#### What to produce:
Your task is to copy every line of the entries that contains "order".

#### Records supplied:
::::::

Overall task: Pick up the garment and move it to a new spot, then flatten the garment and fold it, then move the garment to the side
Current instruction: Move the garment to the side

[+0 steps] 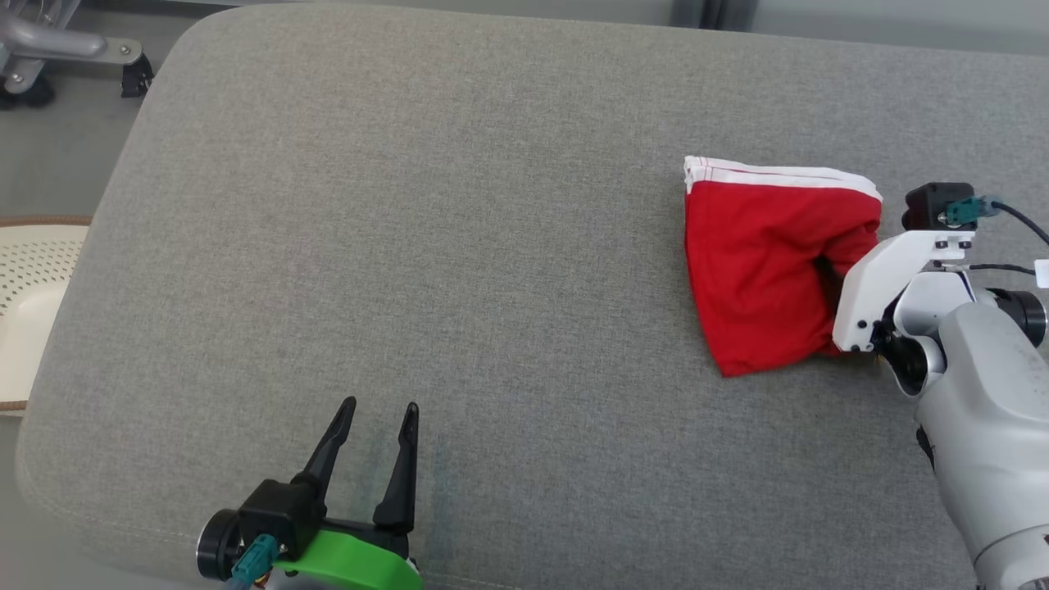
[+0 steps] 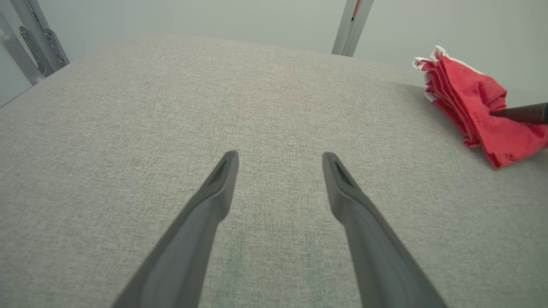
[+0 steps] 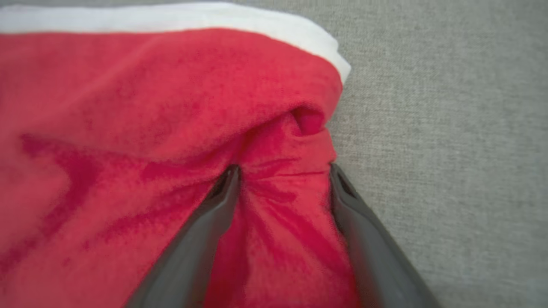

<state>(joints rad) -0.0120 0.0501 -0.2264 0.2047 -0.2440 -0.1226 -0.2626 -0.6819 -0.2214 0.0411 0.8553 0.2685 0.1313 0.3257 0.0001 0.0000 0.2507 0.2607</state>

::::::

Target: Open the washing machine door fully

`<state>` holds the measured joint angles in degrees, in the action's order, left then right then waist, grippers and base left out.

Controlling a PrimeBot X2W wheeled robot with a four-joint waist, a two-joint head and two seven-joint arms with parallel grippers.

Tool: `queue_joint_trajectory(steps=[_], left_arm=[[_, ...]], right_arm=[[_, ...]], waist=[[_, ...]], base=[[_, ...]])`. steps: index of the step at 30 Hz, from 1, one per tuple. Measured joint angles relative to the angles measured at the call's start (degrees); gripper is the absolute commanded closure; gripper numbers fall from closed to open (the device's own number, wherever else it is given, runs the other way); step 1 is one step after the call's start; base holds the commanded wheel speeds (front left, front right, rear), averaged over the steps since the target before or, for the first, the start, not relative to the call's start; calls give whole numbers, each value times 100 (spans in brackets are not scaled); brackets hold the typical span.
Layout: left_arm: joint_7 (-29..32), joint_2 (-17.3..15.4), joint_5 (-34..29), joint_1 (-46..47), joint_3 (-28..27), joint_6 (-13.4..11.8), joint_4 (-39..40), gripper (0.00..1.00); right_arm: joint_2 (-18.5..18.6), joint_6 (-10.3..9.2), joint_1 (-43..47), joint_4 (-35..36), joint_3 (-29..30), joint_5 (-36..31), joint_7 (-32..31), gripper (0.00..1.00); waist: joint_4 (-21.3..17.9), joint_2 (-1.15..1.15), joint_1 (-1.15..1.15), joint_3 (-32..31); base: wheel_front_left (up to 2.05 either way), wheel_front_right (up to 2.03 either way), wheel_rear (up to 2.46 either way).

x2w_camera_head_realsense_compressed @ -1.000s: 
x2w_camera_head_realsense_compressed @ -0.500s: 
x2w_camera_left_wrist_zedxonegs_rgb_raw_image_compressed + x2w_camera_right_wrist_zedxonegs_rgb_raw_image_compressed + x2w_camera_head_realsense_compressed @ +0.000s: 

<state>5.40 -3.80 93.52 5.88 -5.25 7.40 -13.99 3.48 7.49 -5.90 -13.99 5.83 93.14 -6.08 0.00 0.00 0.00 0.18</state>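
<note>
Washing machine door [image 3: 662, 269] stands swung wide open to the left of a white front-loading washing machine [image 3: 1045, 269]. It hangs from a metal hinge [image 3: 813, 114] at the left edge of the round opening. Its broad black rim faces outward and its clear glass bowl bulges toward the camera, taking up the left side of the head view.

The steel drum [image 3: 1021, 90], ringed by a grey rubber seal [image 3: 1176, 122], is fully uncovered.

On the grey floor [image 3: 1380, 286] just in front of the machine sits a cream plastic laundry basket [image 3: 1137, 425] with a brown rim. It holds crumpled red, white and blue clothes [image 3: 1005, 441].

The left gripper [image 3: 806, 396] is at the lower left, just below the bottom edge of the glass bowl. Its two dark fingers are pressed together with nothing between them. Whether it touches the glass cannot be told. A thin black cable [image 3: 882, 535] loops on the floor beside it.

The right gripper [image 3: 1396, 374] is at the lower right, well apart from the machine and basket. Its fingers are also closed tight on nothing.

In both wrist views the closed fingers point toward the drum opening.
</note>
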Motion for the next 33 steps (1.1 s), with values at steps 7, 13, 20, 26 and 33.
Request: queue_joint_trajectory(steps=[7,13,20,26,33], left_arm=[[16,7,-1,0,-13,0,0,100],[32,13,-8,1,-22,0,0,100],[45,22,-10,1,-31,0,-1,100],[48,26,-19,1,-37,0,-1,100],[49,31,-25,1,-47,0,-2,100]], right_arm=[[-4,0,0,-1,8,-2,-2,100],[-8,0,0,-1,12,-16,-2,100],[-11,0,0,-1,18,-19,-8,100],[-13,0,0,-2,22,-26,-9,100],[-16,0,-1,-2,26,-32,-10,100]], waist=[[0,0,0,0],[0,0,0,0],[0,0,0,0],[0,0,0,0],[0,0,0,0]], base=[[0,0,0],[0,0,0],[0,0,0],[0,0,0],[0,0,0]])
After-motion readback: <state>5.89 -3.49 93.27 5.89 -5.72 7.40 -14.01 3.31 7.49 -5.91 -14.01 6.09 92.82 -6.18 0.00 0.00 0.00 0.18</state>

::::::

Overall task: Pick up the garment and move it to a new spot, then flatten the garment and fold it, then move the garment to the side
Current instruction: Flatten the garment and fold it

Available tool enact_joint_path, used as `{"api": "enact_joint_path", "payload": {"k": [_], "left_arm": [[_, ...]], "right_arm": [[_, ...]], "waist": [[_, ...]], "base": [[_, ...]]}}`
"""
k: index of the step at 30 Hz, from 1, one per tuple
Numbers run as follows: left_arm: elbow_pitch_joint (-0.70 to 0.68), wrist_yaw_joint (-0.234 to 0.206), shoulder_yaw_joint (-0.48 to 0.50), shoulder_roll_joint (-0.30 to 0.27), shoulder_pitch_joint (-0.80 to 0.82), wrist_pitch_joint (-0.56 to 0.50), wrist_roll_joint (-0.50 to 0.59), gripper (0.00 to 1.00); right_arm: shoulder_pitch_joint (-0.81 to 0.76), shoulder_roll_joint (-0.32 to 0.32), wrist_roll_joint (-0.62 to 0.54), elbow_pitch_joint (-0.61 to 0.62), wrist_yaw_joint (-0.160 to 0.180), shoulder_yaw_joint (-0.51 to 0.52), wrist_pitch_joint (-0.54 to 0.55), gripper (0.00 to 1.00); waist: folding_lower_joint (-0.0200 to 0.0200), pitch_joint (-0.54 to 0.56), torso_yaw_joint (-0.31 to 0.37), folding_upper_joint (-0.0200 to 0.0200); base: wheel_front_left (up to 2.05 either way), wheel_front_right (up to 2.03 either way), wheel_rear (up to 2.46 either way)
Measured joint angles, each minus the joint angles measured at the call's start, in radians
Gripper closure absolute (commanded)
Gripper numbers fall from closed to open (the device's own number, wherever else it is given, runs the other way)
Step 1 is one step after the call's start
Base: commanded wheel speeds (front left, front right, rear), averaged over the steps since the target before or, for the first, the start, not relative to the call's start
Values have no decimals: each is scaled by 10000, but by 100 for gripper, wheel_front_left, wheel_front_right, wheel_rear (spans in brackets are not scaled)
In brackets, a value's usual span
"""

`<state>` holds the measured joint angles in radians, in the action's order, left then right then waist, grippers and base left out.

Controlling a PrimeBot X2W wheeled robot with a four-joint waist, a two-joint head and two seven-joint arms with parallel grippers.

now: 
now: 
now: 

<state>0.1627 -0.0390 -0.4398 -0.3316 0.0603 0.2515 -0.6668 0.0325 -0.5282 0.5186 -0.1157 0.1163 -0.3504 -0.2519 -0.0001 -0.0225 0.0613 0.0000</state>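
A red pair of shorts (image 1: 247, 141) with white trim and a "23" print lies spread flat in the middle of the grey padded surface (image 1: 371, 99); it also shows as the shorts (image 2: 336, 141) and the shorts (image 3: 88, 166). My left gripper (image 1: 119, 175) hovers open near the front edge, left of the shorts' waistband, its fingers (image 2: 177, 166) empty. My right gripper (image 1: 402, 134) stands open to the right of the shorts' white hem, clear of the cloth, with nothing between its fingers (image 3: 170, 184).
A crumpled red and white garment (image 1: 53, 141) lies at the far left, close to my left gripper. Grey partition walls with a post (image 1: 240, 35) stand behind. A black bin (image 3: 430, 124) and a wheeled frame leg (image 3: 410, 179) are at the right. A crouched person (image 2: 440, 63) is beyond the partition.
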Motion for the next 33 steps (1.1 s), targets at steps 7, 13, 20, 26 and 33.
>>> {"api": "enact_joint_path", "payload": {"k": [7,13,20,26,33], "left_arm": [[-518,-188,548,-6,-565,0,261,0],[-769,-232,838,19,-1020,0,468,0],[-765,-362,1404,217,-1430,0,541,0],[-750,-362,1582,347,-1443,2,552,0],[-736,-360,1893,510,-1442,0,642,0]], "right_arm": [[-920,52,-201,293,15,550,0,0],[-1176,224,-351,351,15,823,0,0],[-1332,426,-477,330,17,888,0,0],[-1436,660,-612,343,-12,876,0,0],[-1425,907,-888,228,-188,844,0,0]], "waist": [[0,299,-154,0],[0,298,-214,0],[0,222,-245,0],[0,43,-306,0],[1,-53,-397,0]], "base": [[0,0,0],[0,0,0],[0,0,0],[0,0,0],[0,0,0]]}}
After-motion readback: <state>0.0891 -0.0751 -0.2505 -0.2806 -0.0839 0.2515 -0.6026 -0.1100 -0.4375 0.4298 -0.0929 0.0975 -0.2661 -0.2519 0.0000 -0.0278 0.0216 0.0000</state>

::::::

#### Reply:
`<state>` holds the measured joint angles in degrees, in the action's order, left then right then waist, grippers and base left out.
`<state>` holds the measured joint angles in radians, in the action's order, left then right then waist, grippers and base left out.

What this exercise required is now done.